What if someone else came in and said Brahma was the Ultimate Reality?
I would probably correct them and say that "Brahman" would be more accurate.
My point is that there are many different religions, and many different deities that people believe are "the Ultimate Reality". In light of all this, how do you know that Christianity (let alone Orthodox Christianity) is the correct religion, and that the God of the Bible is "the Ultimate Reality"?
Our faith is not one that was brought about through reason, but revelation.
Reason is the way we make sense of things. Without reason, all you would have is blind faith and dogma.
We have understood God the same way for thousands of years.
Just because many people believed in something for many years doesn't make it factual. For example, people believed for thousands of years that the Sun orbited around the Earth, until Copernicus came along.

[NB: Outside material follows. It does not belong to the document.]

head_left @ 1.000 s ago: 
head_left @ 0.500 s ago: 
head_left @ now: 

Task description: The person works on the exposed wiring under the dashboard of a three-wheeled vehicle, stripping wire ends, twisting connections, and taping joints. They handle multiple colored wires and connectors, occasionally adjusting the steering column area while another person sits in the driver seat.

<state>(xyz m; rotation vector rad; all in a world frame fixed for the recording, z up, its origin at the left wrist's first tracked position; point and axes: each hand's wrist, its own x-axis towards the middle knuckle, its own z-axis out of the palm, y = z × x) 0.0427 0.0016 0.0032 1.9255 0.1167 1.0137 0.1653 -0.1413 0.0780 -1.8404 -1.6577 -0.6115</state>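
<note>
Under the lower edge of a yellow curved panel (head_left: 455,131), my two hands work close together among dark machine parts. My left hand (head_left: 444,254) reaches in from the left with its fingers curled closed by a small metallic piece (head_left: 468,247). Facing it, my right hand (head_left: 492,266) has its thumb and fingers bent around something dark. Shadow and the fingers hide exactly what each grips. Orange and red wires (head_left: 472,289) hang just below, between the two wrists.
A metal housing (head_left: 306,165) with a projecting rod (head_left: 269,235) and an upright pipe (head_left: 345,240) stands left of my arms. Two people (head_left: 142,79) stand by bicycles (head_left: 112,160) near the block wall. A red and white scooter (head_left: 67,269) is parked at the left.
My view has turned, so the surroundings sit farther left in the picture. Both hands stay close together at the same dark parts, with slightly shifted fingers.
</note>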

There is no problem, because God exists.
"Does God exist?" is the very question we're trying to address. We don't know the answer to this yet.
That is the God we believe, and so we can without doubt say, "Only a fool in their heart says there is no God.".

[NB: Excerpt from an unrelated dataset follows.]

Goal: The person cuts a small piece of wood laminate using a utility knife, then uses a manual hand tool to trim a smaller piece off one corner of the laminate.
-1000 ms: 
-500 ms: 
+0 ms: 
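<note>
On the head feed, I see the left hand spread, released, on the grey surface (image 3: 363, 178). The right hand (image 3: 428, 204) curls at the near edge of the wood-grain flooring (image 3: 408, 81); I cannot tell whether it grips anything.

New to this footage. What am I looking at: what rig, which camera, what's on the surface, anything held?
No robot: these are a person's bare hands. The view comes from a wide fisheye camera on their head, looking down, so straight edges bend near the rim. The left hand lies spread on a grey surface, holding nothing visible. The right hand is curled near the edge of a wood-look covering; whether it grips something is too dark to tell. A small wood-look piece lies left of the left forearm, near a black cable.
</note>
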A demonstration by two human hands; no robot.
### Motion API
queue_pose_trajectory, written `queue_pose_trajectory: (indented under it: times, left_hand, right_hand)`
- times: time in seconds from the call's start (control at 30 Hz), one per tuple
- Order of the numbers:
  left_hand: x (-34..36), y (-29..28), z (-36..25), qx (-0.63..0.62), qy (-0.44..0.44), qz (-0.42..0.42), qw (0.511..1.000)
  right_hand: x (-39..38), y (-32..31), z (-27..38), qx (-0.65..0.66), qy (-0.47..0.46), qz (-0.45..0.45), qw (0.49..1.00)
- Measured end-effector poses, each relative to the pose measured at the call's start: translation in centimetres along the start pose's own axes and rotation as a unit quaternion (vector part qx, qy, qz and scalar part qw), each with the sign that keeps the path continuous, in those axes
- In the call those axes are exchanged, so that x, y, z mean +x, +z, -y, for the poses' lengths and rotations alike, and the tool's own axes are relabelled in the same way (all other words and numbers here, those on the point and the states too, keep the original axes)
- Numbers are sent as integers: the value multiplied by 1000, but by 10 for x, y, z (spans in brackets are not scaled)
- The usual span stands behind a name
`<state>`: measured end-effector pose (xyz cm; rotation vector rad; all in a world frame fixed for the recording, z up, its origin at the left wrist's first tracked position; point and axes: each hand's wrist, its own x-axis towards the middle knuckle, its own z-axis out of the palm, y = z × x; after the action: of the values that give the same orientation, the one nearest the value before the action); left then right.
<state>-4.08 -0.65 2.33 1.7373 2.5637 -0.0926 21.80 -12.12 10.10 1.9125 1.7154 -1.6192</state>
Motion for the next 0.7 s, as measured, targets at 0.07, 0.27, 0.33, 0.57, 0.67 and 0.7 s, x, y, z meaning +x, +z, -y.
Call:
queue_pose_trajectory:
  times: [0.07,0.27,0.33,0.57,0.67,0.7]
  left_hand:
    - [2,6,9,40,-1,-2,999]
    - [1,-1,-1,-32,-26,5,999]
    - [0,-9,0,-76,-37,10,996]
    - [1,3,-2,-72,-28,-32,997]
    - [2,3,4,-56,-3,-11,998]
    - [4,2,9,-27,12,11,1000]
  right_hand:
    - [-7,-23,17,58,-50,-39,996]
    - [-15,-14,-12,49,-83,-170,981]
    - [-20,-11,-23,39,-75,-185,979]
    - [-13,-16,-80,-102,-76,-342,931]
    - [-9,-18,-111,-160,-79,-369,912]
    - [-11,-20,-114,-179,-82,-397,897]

I think with my brain, not my heart.
There is no debate about the existence of God.
There is. Namely, this one.
This is true. I however, did not say that there is no time. God acts within time, obviously, but at the. same time God exists outside of time. That is why we say we are not pantheists, but panentheists.
The creation itself marks the beginning of time. That is why we say God is "pre-eternal". In a temporal sense, there isn't anything before time. Yet, God's existence preceeds time, and time itself is contingent on God.

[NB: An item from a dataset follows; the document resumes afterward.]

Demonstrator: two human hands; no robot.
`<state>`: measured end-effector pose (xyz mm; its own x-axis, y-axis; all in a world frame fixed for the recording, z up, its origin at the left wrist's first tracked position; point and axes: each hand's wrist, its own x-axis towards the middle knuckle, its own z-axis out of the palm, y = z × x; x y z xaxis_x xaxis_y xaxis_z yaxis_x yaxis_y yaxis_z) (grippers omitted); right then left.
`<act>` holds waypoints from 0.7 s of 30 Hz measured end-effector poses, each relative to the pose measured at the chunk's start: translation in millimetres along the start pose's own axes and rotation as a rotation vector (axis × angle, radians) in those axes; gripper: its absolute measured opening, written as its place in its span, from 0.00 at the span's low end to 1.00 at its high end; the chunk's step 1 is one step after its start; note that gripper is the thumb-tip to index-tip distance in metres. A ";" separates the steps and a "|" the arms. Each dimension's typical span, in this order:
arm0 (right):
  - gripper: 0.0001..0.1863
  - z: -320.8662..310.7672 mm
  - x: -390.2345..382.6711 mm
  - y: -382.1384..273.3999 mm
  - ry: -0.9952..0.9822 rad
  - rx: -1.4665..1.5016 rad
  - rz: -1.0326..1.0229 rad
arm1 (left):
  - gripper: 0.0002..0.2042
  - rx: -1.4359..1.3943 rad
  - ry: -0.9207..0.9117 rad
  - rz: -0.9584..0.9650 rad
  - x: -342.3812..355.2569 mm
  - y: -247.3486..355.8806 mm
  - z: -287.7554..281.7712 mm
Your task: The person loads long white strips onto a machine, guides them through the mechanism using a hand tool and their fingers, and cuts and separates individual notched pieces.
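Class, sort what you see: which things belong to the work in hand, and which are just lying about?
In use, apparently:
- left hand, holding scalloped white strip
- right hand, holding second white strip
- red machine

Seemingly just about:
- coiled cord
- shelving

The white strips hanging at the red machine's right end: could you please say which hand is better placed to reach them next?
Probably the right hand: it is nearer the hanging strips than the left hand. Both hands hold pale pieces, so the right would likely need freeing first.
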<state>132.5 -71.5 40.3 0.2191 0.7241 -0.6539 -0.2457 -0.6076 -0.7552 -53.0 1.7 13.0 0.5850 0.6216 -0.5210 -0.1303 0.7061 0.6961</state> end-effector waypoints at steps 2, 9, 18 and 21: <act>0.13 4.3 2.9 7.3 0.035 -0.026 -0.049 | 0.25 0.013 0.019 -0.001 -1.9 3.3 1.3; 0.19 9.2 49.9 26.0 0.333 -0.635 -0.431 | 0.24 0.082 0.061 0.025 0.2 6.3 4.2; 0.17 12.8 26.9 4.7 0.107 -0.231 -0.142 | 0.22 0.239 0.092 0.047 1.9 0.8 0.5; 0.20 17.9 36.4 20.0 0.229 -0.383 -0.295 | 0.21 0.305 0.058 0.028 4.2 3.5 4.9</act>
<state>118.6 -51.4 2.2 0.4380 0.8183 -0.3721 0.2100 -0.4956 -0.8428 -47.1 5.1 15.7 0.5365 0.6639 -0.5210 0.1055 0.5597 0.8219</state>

The problem is, I demonstrated in my previous post that there was time before the creation (otherwise there would be no universe).
God's interaction with the universe is through His Word and Breath, or his Son and Holy Spirit. The Trinity itself has a great deal to do with God's relationship to creation. God acts in creation because God through the incarnation took the form of creation. The incarnation effectively unites the two very different natures of divinity and creation into the single hypostasis of The Son. All power originates with God.
This is basically Aquinas' Unmoved Mover. The problem with that is that one of its premises states that all things that move require a mover. Since God moves, God would require a mover, according to the premise. There are three cases that stem out of this. Either:
- It leads to infinite regress,
- It contradicts its own premise, or
- It commits special pleading
Mankind was made in the image of God. Part of what this means is that we have free will. More specifically, the ability to misuse the divine energy that God graces with us. If God so willed, He could have made us automatons. Instead, God has shared part of His divine nature with us.
If God is omniscient, then it is impossible to have free will, since He already knows what you are going to do.
What is evil? It is nothing. On the last day, when the light of Truth fills all of creation, and all will be revealed, illusion will cease to be, and evil right along with it. Everything will be revealed as is. That is why we say that the fires of hell and the light of heaven are the same thing. To those who identify with what defiles them, it will be hell as they are shown who the really are. To those who abide in The Eternal Way, The Light of Truth will be their heaven.
Some claim that hell is seperation of God. It is more accurate to say that hell is rejection of God. Whether one rejects God or not, there is no escaping God, who is everywhere present and fills all things. It is even written, "Whither shall I go from thy spirit? or whither shall I flee from thy presence? If I ascend up into heaven, thou art there: if I make my bed in hell, behold, thou art there."
Firstly, this assumes that there is a heaven and hell.
Secondly, how would, for example, babies being born with birth defects, of no fault of their own, be an illusion?